> **Exercise**
In the data that follows, find each line containing "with" and copy it.

> **Supplied information**
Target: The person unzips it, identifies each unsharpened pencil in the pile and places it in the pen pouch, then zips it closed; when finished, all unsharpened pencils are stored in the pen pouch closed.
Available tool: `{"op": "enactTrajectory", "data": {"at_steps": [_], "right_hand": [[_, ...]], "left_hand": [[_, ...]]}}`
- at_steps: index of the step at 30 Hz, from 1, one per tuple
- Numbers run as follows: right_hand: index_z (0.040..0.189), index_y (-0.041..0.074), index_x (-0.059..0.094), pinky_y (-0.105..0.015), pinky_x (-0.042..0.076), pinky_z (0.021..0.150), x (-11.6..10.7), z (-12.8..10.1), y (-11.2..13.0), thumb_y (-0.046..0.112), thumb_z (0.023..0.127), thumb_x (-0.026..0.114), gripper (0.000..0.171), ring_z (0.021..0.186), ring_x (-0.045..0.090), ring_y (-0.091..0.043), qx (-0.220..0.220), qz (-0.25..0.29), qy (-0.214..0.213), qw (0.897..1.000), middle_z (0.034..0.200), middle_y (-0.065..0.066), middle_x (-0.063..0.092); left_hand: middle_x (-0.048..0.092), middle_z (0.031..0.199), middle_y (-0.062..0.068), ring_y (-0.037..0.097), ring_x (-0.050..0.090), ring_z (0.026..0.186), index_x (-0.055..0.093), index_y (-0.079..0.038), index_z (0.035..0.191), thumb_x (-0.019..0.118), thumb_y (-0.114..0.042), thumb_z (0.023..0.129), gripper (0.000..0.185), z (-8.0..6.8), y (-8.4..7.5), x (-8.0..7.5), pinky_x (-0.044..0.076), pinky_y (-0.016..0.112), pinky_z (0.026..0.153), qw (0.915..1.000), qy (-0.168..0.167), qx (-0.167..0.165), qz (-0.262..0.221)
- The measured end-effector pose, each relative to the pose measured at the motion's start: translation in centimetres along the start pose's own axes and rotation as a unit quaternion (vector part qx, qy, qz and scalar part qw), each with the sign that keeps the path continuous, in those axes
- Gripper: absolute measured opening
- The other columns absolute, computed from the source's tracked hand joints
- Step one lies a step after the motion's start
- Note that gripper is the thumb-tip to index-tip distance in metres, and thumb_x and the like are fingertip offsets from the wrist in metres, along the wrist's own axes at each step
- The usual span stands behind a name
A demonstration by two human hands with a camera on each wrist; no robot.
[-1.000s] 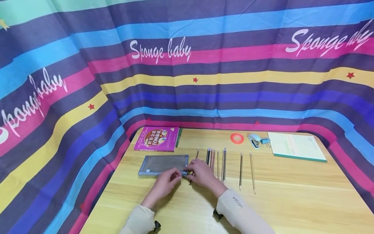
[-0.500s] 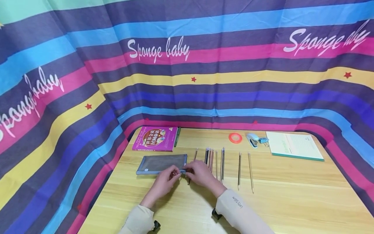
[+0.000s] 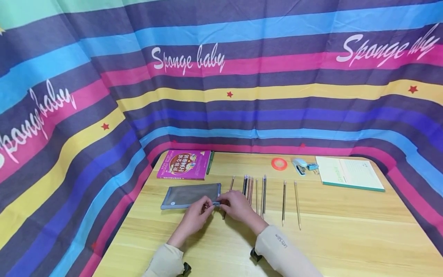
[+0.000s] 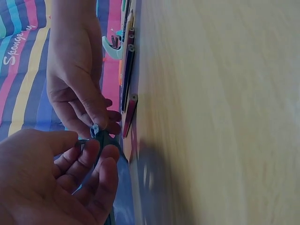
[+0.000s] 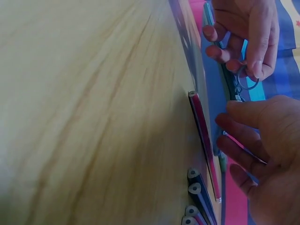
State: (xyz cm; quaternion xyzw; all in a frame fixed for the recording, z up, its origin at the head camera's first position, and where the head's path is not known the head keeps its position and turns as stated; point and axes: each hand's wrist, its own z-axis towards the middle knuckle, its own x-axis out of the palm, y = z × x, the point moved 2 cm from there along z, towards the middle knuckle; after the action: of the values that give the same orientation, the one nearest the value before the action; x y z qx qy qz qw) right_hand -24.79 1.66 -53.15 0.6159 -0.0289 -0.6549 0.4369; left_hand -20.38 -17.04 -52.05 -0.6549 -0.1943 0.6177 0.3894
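One grey mesh pouch (image 3: 194, 194) on the table (image 3: 328, 250), left hand (image 3: 198, 212) and right hand (image 3: 239, 206) meeting at its near right corner.
Both angle inward; left pinches a thin ring (image 5: 242, 86) there, right grips the corner between thumb and fingers, over a pencil (image 3: 232, 183).

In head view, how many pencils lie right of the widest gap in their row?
2: a black pencil past the gap and a tan pencil beyond it, rightmost in the row. Both show whole; the right hand partly covers other pencils to the left.
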Motion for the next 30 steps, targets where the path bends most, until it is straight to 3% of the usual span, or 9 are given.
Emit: {"op": "enactTrajectory", "data": {"at_steps": [4,15,30], "right_hand": [[0.109,0.020,0.080,-0.020,0.054,0.074,-0.05,-0.10,-0.05,0.015,0.092,0.078,0.018,0.077,0.062,-0.003,0.005,0.010,-0.002,1.000,0.092,0.007,0.076],[0.106,0.018,0.080,-0.019,0.056,0.074,-0.20,-0.08,-0.23,0.013,0.091,0.078,0.016,0.078,0.065,-0.003,0.015,0.026,-0.005,1.000,0.093,0.005,0.077],[0.102,0.019,0.080,-0.020,0.056,0.074,-0.64,0.00,-0.60,0.012,0.090,0.079,0.014,0.075,0.065,-0.002,0.035,0.038,0.013,0.999,0.088,0.007,0.076]], "left_hand": [[0.056,0.078,-0.008,0.007,0.051,0.068,0.057,-0.021,0.095,0.061,-0.021,0.105,0.011,0.05,-0.03,0.10,0.046,0.022,0.060,0.9996,-0.016,0.002,0.023],[0.054,0.077,-0.010,0.007,0.049,0.070,0.056,-0.022,0.093,0.063,-0.018,0.103,0.013,0.27,-0.20,0.10,0.043,0.022,0.063,0.9987,-0.030,0.003,0.041],[0.065,0.084,-0.008,0.007,0.055,0.074,0.059,-0.025,0.091,0.065,-0.017,0.102,0.015,0.36,-0.05,0.14,0.047,0.022,0.067,0.9979,-0.045,-0.004,0.046]]}}
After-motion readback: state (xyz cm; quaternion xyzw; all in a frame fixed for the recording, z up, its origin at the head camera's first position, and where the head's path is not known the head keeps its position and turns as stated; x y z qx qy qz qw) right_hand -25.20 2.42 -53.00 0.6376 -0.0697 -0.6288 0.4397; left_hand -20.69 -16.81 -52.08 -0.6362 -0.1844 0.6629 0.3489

> **Solution for this task**
- The measured end-effector pose, each relative to the pose measured at the motion's start: translation in centimetres along the start pose's own axes and rotation as a unit quaternion (vector part qx, qy, qz and scalar part qw), each with the sign that keeps the path continuous, in those axes
A demonstration by two human hands with a camera on each wrist; no robot.

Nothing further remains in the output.